What is needed is an exact retyping of each entry, pictures excluded.

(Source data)
↓↓↓

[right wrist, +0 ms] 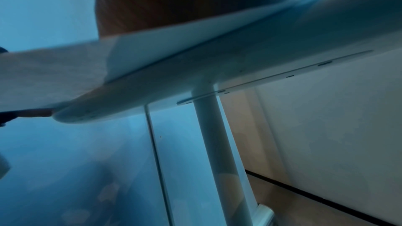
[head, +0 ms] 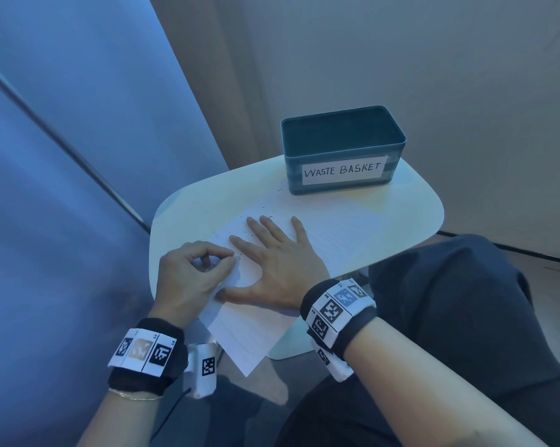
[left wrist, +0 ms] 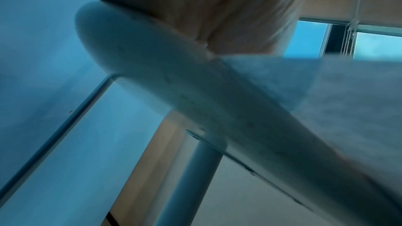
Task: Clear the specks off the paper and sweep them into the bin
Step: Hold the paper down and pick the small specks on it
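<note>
Currently the specks [head: 240, 225] lie on the paper [head: 336, 233] just ahead of the flat, spread right hand [head: 272, 256], toward the bin [head: 343, 150] at the table's [head: 417, 204] far edge. Left hand [head: 188, 272], fingers curled, pinches the paper's near-left edge. The right hand is nearer.

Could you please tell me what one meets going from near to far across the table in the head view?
Overhanging corner of the lined paper → left hand and right hand side by side on the sheet → dark specks → teal bin labelled WASTE BASKET.
</note>
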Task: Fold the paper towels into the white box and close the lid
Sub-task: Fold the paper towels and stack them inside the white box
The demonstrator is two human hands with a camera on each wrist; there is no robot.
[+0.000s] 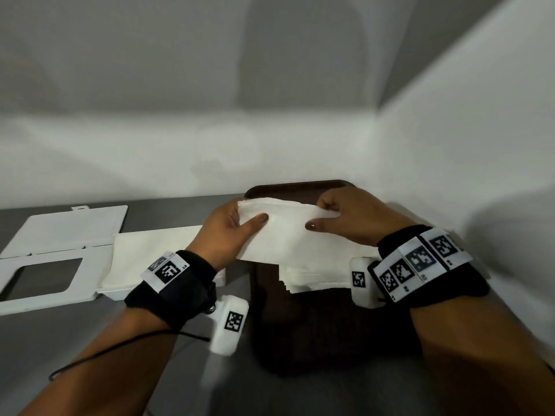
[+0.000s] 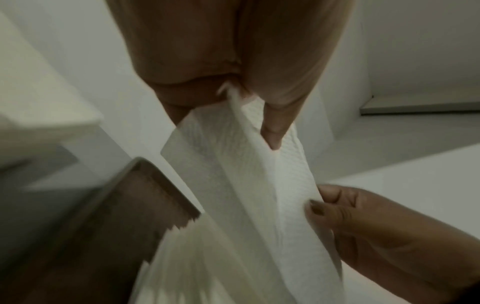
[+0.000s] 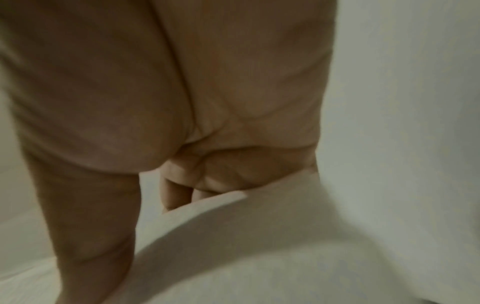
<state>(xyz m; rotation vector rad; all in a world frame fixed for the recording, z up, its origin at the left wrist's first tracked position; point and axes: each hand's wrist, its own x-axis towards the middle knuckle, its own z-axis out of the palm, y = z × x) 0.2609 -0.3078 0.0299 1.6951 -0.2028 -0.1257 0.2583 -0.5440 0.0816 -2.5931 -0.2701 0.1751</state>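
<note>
A white paper towel [image 1: 288, 232] is held in the air above the dark brown tray [image 1: 300, 331]. My left hand [image 1: 237, 226] pinches its left end between thumb and fingers. My right hand [image 1: 345, 217] pinches its right end. The left wrist view shows the same paper towel [image 2: 246, 185] with a lengthwise fold, the thumb [image 2: 275, 127] on it. More paper towels [image 1: 312, 279] lie stacked on the tray under it. The white box [image 1: 156, 256] sits to the left with towels inside, its lid [image 1: 54, 265] swung open flat. The right wrist view is blurred, mostly palm [image 3: 182, 102].
White walls close off the back and the right side. The grey table [image 1: 75, 340] runs in front of the box. A black cable [image 1: 114, 349] trails from my left wristband across the table.
</note>
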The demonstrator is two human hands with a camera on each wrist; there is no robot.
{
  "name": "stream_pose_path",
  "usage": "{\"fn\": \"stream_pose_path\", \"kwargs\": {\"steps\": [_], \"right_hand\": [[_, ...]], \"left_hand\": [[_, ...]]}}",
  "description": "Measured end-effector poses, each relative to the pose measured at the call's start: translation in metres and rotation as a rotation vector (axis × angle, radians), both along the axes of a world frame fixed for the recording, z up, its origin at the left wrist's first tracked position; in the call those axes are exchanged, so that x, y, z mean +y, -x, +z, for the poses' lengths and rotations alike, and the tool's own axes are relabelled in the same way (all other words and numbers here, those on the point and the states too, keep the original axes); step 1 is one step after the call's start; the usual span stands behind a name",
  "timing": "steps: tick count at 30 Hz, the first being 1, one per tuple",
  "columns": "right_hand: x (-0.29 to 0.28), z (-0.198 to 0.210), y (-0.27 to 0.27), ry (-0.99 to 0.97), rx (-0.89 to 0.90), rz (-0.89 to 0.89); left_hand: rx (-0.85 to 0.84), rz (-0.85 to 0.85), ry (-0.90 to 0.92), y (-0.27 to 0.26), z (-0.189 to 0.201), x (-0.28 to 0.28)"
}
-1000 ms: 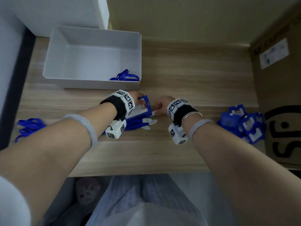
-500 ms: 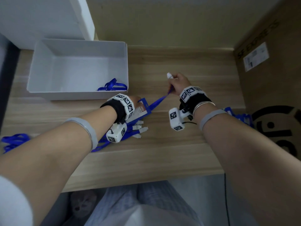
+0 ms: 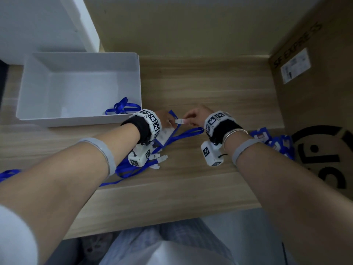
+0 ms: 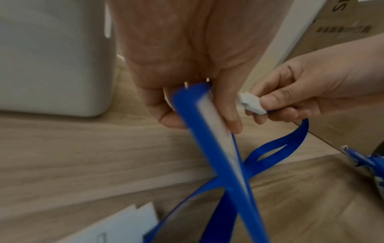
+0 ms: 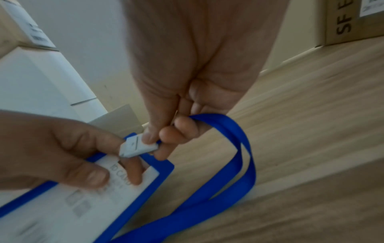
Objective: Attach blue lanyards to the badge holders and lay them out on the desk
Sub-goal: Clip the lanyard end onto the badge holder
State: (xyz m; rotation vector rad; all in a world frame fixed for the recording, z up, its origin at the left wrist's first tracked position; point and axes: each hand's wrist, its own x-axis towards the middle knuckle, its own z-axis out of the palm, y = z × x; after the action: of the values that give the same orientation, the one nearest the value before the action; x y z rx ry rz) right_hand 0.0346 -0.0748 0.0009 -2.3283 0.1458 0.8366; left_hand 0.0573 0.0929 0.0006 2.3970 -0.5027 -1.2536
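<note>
Above desk (image 3: 191, 88), hands fingertip-to-fingertip

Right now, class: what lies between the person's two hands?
In the head view, only the white lanyard clip, pinched by the right hand and held toward the badge holder gripped by the left hand.

Your left grip (image 3: 165, 119) pinches at nine o'clock, your right grip (image 3: 196, 116) pinches at three o'clock, fingertips (image 5: 166, 136) nearly meeting, both forearms angled inward.
</note>
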Motion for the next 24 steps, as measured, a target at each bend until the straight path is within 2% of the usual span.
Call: {"fn": "stream_pose_path", "kwargs": {"steps": [3, 13, 24], "right_hand": [[0.004, -0.001, 0.001, -0.011, 0.011, 0.022], [0.001, -0.003, -0.001, -0.093, -0.009, 0.036], [-0.01, -0.005, -0.001, -0.161, -0.024, 0.038]], "left_hand": [[-0.036, -0.059, -0.045, 0.002, -0.001, -0.006], [0.016, 0.045, 0.078, 0.0, -0.002, -0.009], [0.041, 0.071, 0.167, 0.001, -0.003, -0.011]]}}
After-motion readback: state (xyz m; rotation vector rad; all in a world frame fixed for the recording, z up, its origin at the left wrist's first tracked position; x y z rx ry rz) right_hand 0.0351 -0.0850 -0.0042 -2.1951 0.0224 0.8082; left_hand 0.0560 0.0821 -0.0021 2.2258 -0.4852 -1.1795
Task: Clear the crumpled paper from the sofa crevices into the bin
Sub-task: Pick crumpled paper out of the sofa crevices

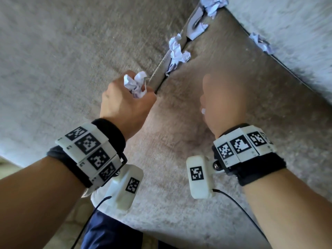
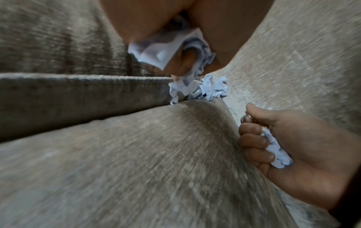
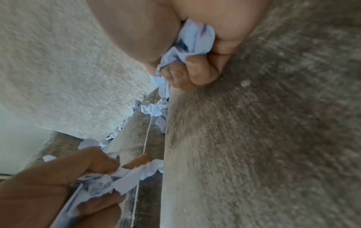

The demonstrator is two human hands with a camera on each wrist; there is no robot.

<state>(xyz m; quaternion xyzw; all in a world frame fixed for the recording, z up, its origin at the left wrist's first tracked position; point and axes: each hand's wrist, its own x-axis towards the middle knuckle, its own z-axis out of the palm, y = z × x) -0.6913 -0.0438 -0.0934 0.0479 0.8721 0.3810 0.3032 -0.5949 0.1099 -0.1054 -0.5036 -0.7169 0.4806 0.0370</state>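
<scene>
The left hand is clenching a paper wad at centre frame, just beside the seat crevice, probably gathering several before a bin trip. The right hand is gripping another wad, fingers curled round it. More crumpled paper is sitting wedged in the crevice toward the upper middle. No bin is showing.
</scene>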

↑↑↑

**Solution to the problem**
[right wrist, +0 ms] 
[head, +0 ms] 
[left wrist, +0 ms] 
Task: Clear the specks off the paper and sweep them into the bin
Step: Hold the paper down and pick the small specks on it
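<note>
Currently the specks [head: 240, 225] lie on the paper [head: 336, 233] just ahead of the flat, spread right hand [head: 272, 256], toward the bin [head: 343, 150] at the table's [head: 417, 204] far edge. Left hand [head: 188, 272], fingers curled, pinches the paper's near-left edge. The right hand is nearer.

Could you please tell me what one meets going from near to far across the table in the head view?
Overhanging corner of the lined paper → left hand and right hand side by side on the sheet → dark specks → teal bin labelled WASTE BASKET.
</note>
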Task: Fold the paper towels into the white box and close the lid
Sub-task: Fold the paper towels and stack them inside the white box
The demonstrator is two human hands with a camera on each wrist; there is no robot.
[+0.000s] 
[+0.000s] 
[+0.000s] 
<state>(xyz m; rotation vector rad; all in a world frame fixed for the recording, z up, its origin at the left wrist's first tracked position; point and axes: each hand's wrist, its own x-axis towards the middle knuckle, its own z-axis out of the palm, y = z × x) 0.2609 -0.3078 0.0299 1.6951 -0.2028 -0.1257 0.2583 -0.5440 0.0816 -2.5931 -0.2701 0.1751</state>
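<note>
A white paper towel [image 1: 288, 232] is held in the air above the dark brown tray [image 1: 300, 331]. My left hand [image 1: 237, 226] pinches its left end between thumb and fingers. My right hand [image 1: 345, 217] pinches its right end. The left wrist view shows the same paper towel [image 2: 246, 185] with a lengthwise fold, the thumb [image 2: 275, 127] on it. More paper towels [image 1: 312, 279] lie stacked on the tray under it. The white box [image 1: 156, 256] sits to the left with towels inside, its lid [image 1: 54, 265] swung open flat. The right wrist view is blurred, mostly palm [image 3: 182, 102].
White walls close off the back and the right side. The grey table [image 1: 75, 340] runs in front of the box. A black cable [image 1: 114, 349] trails from my left wristband across the table.
</note>
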The demonstrator is two human hands with a camera on each wrist; there is no robot.
{
  "name": "stream_pose_path",
  "usage": "{\"fn\": \"stream_pose_path\", \"kwargs\": {\"steps\": [_], \"right_hand\": [[_, ...]], \"left_hand\": [[_, ...]]}}",
  "description": "Measured end-effector poses, each relative to the pose measured at the call's start: translation in metres and rotation as a rotation vector (axis × angle, radians), both along the axes of a world frame fixed for the recording, z up, its origin at the left wrist's first tracked position; in the call those axes are exchanged, so that x, y, z mean +y, -x, +z, for the poses' lengths and rotations alike, and the tool's own axes are relabelled in the same way (all other words and numbers here, those on the point and the states too, keep the original axes); step 1 is one step after the call's start; the usual span stands behind a name",
  "timing": "steps: tick count at 30 Hz, the first being 1, one per tuple",
  "columns": "right_hand: x (-0.29 to 0.28), z (-0.198 to 0.210), y (-0.27 to 0.27), ry (-0.99 to 0.97), rx (-0.89 to 0.90), rz (-0.89 to 0.89); left_hand: rx (-0.85 to 0.84), rz (-0.85 to 0.85), ry (-0.90 to 0.92), y (-0.27 to 0.26), z (-0.189 to 0.201), x (-0.28 to 0.28)"
}
-1000 ms: 
-500 ms: 
+0 ms: 
+0 ms: 
+0 ms: 
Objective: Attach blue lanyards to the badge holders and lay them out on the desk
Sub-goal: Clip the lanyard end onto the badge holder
State: (xyz m; rotation vector rad; all in a world frame fixed for the recording, z up, its origin at the left wrist's first tracked position; point and axes: each hand's wrist, its own x-axis towards the middle knuckle, its own z-axis out of the palm, y = z × x; after the action: of the values that give the same orientation, the one nearest the value before the action; x y z rx ry rz) right_hand 0.0346 -0.0748 0.0009 -2.3283 0.1458 0.8366; left_hand 0.0573 0.0929 0.0006 2.3970 -0.5027 -1.2536
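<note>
Above desk (image 3: 191, 88), hands fingertip-to-fingertip

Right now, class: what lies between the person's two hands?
In the head view, only the white lanyard clip, pinched by the right hand and held toward the badge holder gripped by the left hand.

Your left grip (image 3: 165, 119) pinches at nine o'clock, your right grip (image 3: 196, 116) pinches at three o'clock, fingertips (image 5: 166, 136) nearly meeting, both forearms angled inward.
</note>
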Motion for the next 24 steps, as measured, a target at each bend until the straight path is within 2% of the usual span.
Call: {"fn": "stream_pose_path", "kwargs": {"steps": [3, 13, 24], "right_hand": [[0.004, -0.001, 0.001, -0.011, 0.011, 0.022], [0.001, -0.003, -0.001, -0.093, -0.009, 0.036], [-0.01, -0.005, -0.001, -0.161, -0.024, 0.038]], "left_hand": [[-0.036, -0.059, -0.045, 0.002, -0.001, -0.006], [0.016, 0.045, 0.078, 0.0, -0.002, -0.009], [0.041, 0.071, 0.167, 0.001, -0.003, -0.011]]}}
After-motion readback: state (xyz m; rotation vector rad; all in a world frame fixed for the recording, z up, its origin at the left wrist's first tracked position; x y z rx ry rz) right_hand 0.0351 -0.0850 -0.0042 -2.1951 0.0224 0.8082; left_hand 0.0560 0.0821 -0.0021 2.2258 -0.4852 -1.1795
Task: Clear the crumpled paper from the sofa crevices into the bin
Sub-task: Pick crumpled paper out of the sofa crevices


The demonstrator is two human hands with a camera on each wrist; there is no robot.

<state>(xyz m; quaternion xyzw; all in a world frame fixed for the recording, z up, its origin at the left wrist's first tracked position; point and axes: each hand's wrist, its own x-axis towards the middle knuckle, its own z-axis out of the palm, y = z × x) -0.6913 -0.0438 -0.0934 0.0479 0.8721 0.3810 0.3032 -0.5949 0.1099 -0.1054 -0.5036 -0.7169 0.4806 0.0370</state>
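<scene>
The left hand is clenching a paper wad at centre frame, just beside the seat crevice, probably gathering several before a bin trip. The right hand is gripping another wad, fingers curled round it. More crumpled paper is sitting wedged in the crevice toward the upper middle. No bin is showing.
</scene>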

An answer has been given, and the exercise is complete.